It won't run on the golang playground because it takes too long unless one changes the number of loops it runs, but at least one gets a nicely formatted listing.

I haven't played with optimizing this other than to turn of array bounds checks in compiling it (to make it more comparable to C), but it seems that "as-is" it runs at about the same speed as John's "primespeed" code from the beginning of this thread when that code has multi-threading disabled (force numprocs = 1 in the sieve.go file) when both have array bounds checking turned off, and both for these conditions run slightly faster than Bernstein's C "primespeed" in 32-bit mode just as compiled with GCC using his "make". Bernstein's C "eratspeed" under those some conditions runs about 17% slower than his "primespeed", which makes it about 20% slower than this golang version.

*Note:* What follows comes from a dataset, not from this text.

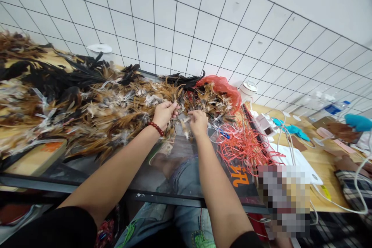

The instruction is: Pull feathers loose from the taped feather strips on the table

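A big heap of brown, black and white feathers (87, 104) covers the left and middle of a glass-topped table (174, 186). My left hand (164, 113), with a red bead bracelet (156, 128) on its wrist, is closed on a tuft of brown feathers at the heap's edge. My right hand (198, 122) is beside it, fingers pinched on a small pale feather (184, 126). Both hands are close together, just in front of the heap.
A red plastic bag (222, 87) lies on the feathers at the right. A tangle of red strings (247, 145) spreads right of my right hand. Further right a wooden table (322, 162) carries white cables, bottles and teal items. A tiled wall stands behind.
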`<move>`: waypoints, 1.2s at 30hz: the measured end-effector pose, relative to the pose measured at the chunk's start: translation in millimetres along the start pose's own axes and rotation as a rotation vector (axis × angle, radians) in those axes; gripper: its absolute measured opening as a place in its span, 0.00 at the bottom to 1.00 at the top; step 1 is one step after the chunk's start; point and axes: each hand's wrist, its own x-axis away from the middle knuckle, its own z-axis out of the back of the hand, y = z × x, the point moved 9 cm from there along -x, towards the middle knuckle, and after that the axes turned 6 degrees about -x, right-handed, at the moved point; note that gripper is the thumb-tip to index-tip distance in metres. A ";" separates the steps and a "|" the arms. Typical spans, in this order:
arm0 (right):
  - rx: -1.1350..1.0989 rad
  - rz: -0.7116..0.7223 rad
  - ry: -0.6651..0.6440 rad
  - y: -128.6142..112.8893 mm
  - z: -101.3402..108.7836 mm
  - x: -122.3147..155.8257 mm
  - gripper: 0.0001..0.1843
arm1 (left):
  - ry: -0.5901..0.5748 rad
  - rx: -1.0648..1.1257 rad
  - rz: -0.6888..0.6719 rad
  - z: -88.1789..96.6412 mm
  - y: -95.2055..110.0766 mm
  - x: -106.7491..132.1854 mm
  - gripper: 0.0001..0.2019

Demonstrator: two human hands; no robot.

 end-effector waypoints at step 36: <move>-1.124 -0.326 -0.183 -3.1 -42.7 -5.1 0.20 | -0.133 0.044 0.029 -12.6 -5.1 0.5 0.11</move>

Those are all under the conditions of being compiled and run on my machine, which isn't particularly fast of efficient.

Neither have I yet looked at the machine code generated by this version of eratspeed, but it is likely helped by there being more constants so there is less of a demand for registers.

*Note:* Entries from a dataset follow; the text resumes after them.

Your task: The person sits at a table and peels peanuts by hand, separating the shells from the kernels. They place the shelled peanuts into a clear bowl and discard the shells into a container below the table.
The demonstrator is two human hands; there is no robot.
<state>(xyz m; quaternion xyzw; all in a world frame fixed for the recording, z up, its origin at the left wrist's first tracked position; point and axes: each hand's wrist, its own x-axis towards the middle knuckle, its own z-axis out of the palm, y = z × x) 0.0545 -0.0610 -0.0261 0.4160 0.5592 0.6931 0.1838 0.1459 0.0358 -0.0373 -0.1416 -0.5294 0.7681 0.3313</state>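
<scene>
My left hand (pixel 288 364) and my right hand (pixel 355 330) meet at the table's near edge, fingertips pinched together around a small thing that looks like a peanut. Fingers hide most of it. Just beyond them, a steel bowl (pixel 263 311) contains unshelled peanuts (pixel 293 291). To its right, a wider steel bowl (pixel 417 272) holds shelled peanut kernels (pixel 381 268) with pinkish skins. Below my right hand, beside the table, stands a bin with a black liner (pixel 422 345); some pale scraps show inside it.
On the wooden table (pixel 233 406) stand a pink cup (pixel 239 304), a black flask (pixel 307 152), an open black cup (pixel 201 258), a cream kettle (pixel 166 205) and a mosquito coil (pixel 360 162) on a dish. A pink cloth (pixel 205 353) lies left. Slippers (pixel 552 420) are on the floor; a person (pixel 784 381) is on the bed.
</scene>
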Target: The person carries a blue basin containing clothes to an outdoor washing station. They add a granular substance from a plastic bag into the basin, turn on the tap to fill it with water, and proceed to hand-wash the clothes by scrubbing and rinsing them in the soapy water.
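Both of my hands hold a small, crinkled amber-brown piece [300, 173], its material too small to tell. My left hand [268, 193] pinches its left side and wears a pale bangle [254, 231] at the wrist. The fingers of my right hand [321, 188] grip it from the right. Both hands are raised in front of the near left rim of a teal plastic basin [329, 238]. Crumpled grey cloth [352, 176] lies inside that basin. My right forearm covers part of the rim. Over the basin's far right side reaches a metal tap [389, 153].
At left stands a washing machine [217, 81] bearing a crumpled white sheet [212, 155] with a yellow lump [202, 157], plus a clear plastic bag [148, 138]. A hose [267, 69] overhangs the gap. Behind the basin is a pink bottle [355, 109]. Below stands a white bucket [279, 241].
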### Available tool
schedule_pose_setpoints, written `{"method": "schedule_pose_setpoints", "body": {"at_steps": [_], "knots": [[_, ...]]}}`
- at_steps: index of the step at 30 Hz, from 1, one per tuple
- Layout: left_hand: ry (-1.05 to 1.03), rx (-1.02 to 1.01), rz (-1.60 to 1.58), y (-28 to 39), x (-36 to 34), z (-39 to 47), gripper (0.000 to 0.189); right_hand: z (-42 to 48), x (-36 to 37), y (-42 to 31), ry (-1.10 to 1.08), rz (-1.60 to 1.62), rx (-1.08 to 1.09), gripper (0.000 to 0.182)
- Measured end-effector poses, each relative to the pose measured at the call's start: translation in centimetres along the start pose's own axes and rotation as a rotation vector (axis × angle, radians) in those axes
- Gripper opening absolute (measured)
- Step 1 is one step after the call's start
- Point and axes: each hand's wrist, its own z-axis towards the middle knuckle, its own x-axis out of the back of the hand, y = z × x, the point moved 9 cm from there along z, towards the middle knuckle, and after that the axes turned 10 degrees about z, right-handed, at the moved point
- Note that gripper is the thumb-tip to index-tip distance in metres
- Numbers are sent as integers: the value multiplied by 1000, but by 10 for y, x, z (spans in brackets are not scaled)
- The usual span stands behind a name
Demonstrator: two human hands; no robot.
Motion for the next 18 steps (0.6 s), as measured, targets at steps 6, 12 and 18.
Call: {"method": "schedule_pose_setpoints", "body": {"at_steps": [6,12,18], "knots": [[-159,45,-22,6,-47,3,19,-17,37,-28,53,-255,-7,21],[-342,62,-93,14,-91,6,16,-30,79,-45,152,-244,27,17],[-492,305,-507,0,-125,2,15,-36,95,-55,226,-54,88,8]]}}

This isn't the ultimate in Sieve of Eratosthenes algorithms yet as it could be maximally factorized (use a 2/3/5/7 wheel instead of the 2/3/5 one used and use a pre-cull pattern which has the 11/13/17/19 prime composites eliminated to initialize the culling array) to save about another 25% to 30%, multi-threading could be applied for another speed up by a factor of four on 4 cores plus HT CPU's; it also needs some work to make the range extendable since, as it is currently written, it is hard coded to sieve up to this specific range.

Anyway, compare apples with apples, both algorithms true to those written by Bernstein.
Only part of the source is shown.